• Goal of the exercise
Each line of the data should be transcribed exactly as given.

• Information
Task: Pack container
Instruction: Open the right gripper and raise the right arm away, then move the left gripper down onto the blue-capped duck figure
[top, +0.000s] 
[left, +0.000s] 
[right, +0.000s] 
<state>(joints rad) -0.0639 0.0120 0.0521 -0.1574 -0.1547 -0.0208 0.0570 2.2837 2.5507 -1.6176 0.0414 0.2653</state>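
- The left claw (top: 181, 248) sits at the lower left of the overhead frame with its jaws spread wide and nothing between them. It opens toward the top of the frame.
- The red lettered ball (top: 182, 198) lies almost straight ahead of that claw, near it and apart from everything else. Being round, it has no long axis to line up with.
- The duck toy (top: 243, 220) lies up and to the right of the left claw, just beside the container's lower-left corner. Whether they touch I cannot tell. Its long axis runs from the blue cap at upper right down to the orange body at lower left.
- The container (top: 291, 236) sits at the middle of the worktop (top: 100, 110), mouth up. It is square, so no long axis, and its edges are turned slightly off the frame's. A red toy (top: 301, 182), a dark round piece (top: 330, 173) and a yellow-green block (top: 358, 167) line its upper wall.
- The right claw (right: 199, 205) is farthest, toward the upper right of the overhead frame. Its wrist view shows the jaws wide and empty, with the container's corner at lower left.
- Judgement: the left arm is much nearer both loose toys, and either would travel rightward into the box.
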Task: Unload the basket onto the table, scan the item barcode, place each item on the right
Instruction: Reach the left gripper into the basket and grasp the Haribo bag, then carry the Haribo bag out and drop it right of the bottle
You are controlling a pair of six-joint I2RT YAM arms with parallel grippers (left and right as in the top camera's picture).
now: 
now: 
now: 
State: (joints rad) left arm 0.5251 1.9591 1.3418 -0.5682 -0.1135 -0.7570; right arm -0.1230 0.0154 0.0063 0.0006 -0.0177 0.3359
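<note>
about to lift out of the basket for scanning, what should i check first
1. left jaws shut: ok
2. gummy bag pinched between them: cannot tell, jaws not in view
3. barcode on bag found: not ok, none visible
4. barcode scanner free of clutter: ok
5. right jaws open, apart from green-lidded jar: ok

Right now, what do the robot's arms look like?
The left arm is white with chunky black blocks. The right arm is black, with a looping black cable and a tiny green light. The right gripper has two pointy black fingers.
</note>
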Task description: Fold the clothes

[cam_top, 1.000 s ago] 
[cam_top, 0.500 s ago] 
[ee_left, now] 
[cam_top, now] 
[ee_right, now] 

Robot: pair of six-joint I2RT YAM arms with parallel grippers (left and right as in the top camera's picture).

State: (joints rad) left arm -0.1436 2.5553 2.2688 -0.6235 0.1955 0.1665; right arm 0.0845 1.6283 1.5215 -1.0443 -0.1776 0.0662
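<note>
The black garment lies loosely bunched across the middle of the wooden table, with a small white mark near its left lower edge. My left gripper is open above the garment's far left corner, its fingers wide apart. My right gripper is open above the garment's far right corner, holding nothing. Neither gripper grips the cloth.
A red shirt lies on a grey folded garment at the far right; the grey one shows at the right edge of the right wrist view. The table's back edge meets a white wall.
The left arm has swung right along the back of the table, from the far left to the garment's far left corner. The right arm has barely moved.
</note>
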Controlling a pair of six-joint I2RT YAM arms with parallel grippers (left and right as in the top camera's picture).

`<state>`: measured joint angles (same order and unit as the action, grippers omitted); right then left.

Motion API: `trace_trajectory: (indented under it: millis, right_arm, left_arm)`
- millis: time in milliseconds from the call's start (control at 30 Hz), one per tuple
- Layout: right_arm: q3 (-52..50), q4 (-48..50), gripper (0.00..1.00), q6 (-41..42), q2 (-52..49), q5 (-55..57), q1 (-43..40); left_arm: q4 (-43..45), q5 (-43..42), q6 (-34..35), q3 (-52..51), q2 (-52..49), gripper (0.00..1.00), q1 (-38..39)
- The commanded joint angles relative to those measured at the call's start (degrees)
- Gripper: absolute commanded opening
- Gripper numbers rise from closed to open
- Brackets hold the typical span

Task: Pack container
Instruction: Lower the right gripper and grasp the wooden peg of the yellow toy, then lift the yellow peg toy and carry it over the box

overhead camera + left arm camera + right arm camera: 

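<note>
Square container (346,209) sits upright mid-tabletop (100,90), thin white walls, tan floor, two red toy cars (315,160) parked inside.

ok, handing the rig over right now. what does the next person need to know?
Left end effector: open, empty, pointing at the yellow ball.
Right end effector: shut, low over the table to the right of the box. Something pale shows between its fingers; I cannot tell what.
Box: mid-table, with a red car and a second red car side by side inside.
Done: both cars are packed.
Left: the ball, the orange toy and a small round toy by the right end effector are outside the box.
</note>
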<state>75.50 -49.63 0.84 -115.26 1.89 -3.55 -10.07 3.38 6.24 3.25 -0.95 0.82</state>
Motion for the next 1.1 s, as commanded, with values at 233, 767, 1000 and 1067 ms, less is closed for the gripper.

• Result for this task
Task: Pack container
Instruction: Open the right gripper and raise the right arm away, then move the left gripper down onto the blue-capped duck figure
[top, +0.000s] 
[left, +0.000s] 
[right, +0.000s] 
<state>(joints rad) -0.0639 0.0120 0.0521 -0.1574 -0.1547 -0.0208 0.0570 2.2837 2.5507 -1.6176 0.0414 0.2653</state>
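- The left claw (top: 181, 248) sits at the lower left of the overhead frame with its jaws spread wide and nothing between them. It opens toward the top of the frame.
- The red lettered ball (top: 182, 198) lies almost straight ahead of that claw, near it and apart from everything else. Being round, it has no long axis to line up with.
- The duck toy (top: 243, 220) lies up and to the right of the left claw, just beside the container's lower-left corner. Whether they touch I cannot tell. Its long axis runs from the blue cap at upper right down to the orange body at lower left.
- The container (top: 291, 236) sits at the middle of the worktop (top: 100, 110), mouth up. It is square, so no long axis, and its edges are turned slightly off the frame's. A red toy (top: 301, 182), a dark round piece (top: 330, 173) and a yellow-green block (top: 358, 167) line its upper wall.
- The right claw (right: 199, 205) is farthest, toward the upper right of the overhead frame. Its wrist view shows the jaws wide and empty, with the container's corner at lower left.
- Judgement: the left arm is much nearer both loose toys, and either would travel rightward into the box.
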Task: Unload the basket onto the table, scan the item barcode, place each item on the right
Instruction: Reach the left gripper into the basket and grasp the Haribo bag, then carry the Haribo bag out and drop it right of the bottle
You are controlling a pair of six-joint I2RT YAM arms with parallel grippers (left and right as in the top camera's picture).
now: 
now: 
now: 
State: (joints rad) left arm 0.5251 1.9591 1.3418 -0.5682 -0.1135 -0.7570; right arm -0.1230 0.0154 0.0063 0.0006 -0.0177 0.3359
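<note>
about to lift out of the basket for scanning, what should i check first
1. left jaws shut: ok
2. gummy bag pinched between them: cannot tell, jaws not in view
3. barcode on bag found: not ok, none visible
4. barcode scanner free of clutter: ok
5. right jaws open, apart from green-lidded jar: ok

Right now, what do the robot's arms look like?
The left arm is white with chunky black blocks. The right arm is black, with a looping black cable and a tiny green light. The right gripper has two pointy black fingers.
</note>
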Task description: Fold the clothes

[cam_top, 1.000 s ago] 
[cam_top, 0.500 s ago] 
[ee_left, now] 
[cam_top, now] 
[ee_right, now] 

Robot: pair of six-joint I2RT YAM arms with parallel grippers (left and right as in the top camera's picture).

State: (joints rad) left arm -0.1436 2.5553 2.2688 -0.6235 0.1955 0.1665; right arm 0.0845 1.6283 1.5215 -1.0443 -0.1776 0.0662
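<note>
The black garment lies loosely bunched across the middle of the wooden table, with a small white mark near its left lower edge. My left gripper is open above the garment's far left corner, its fingers wide apart. My right gripper is open above the garment's far right corner, holding nothing. Neither gripper grips the cloth.
A red shirt lies on a grey folded garment at the far right; the grey one shows at the right edge of the right wrist view. The table's back edge meets a white wall.
The left arm has swung right along the back of the table, from the far left to the garment's far left corner. The right arm has barely moved.
</note>
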Controlling a pair of six-joint I2RT YAM arms with parallel grippers (left and right as in the top camera's picture).

`<state>`: measured joint angles (same order and unit as the action, grippers omitted); right then left.

Motion API: `trace_trajectory: (indented under it: millis, right_arm, left_arm)`
- millis: time in milliseconds from the call's start (control at 30 Hz), one per tuple
- Layout: right_arm: q3 (-52..50), q4 (-48..50), gripper (0.00..1.00), q6 (-41..42), q2 (-52..49), q5 (-55..57), q1 (-43..40); left_arm: q4 (-43..45), q5 (-43..42), q6 (-34..35), q3 (-52..51), q2 (-52..49), gripper (0.00..1.00), q1 (-38..39)
- The commanded joint angles relative to those measured at the call's start (degrees)
- Gripper: absolute commanded opening
- Gripper numbers rise from closed to open
- Brackets hold the typical span

Task: Pack container
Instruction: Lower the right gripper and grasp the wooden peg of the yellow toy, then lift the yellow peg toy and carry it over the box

overhead camera + left arm camera + right arm camera: 

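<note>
Square container (346,209) sits upright mid-tabletop (100,90), thin white walls, tan floor, two red toy cars (315,160) parked inside.

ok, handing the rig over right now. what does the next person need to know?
Left end effector: open, empty, pointing at the yellow ball.
Right end effector: shut, low over the table to the right of the box. Something pale shows between its fingers; I cannot tell what.
Box: mid-table, with a red car and a second red car side by side inside.
Done: both cars are packed.
Left: the ball, the orange toy and a small round toy by the right end effector are outside the box.
</note>
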<state>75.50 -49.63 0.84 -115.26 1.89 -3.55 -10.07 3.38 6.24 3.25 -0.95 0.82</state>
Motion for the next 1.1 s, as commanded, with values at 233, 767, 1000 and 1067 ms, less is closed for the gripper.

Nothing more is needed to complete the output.